* [WORK TASK]
Output the data that follows exactly, line for line.

* [PROVIDED DATA]
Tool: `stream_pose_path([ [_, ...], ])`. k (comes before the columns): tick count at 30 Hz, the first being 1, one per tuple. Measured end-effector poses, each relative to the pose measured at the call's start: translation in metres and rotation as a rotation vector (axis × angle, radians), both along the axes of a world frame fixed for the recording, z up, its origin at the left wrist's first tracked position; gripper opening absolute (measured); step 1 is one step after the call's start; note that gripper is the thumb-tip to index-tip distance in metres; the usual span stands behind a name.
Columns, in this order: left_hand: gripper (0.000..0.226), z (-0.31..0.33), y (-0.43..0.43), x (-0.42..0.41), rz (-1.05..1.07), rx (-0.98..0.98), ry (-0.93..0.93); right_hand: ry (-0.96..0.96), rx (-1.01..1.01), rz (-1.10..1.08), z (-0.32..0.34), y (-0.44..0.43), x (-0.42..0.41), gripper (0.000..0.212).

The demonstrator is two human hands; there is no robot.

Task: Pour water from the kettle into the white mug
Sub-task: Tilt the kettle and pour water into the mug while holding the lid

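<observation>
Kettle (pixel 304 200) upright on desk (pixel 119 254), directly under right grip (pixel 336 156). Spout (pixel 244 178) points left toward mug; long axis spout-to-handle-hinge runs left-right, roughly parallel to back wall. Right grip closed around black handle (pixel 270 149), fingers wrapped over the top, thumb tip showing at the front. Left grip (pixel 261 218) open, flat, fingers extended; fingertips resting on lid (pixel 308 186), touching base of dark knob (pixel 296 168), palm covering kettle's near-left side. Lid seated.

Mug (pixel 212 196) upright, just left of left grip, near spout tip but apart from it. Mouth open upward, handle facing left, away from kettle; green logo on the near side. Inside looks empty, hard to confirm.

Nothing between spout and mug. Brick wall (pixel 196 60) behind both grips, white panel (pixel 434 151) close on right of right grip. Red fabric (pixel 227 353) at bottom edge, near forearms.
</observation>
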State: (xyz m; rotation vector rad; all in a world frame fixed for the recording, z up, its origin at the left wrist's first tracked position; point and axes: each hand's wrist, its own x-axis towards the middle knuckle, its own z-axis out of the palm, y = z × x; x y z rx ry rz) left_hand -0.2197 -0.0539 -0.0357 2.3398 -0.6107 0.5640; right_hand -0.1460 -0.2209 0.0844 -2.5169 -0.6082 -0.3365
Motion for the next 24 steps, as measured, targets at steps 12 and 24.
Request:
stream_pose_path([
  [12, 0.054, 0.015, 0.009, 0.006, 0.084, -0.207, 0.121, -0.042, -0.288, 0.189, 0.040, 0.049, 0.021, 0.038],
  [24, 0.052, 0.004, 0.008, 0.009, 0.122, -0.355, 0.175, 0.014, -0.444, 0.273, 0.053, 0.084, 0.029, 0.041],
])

* [ANSWER SECTION]
Tool: `stream_pose_path([ [_, ...], ])`. k (comes before the columns): tick count at 30 Hz, the first being 1, one per tuple. Measured end-effector poses, each relative to the pose measured at the call's start: translation in metres and rotation as a rotation vector (axis × angle, radians), both along the axes of a world frame fixed for the recording, z up, its origin at the left wrist's first tracked position; gripper opening absolute (measured); step 1 is one step after the call's start; note that gripper is the thumb-tip to index-tip distance in metres; the usual span stands behind a name.
Columns, in this order: left_hand: gripper (0.000..0.226), z (-0.31..0.33), y (-0.43..0.43), x (-0.42..0.41), rz (-1.05..1.07), rx (-0.98..0.98), ry (-0.93..0.93); right_hand: ry (-0.96..0.96), rx (-1.01..1.01), rz (-1.10..1.08), z (-0.32..0.34), y (-0.44..0.43), x (-0.42..0.41), gripper (0.000..0.212).

The demonstrator is two human hands; there is no robot.

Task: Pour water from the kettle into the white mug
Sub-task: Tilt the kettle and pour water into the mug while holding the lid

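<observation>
Kettle (pixel 304 200) upright on desk (pixel 119 254), directly under right grip (pixel 336 156). Spout (pixel 244 178) points left toward mug; long axis spout-to-handle-hinge runs left-right, roughly parallel to back wall. Right grip closed around black handle (pixel 270 149), fingers wrapped over the top, thumb tip showing at the front. Left grip (pixel 261 218) open, flat, fingers extended; fingertips resting on lid (pixel 308 186), touching base of dark knob (pixel 296 168), palm covering kettle's near-left side. Lid seated.

Mug (pixel 212 196) upright, just left of left grip, near spout tip but apart from it. Mouth open upward, handle facing left, away from kettle; green logo on the near side. Inside looks empty, hard to confirm.

Nothing between spout and mug. Brick wall (pixel 196 60) behind both grips, white panel (pixel 434 151) close on right of right grip. Red fabric (pixel 227 353) at bottom edge, near forearms.
</observation>
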State: (xyz m; rotation vector rad; all in a world frame fixed for the recording, z up, its origin at the left wrist's first tracked position; point and axes: each hand's wrist, its own x-axis towards the middle knuckle, its own z-axis out of the palm, y = z × x; x y z rx ry rz) left_hand -0.2197 -0.0539 -0.0357 2.3398 -0.6107 0.5640; right_hand -0.1460 -0.2209 0.0844 -2.5169 -0.6082 -0.3365
Motion for the next 24 steps, as measured, targets at steps 12 and 24.
Request:
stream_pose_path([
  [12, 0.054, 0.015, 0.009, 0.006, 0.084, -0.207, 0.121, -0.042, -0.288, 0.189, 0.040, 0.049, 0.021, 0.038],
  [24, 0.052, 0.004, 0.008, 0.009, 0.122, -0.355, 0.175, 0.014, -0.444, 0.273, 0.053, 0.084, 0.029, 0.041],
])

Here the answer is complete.